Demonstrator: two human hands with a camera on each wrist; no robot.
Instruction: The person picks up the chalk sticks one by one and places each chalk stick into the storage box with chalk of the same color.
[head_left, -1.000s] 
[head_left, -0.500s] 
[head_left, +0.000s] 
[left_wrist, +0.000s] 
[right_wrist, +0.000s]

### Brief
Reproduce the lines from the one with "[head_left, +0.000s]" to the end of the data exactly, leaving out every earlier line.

### Answer area
[head_left, +0.000s] 
[left_wrist, +0.000s] 
[right_wrist, +0.000s]

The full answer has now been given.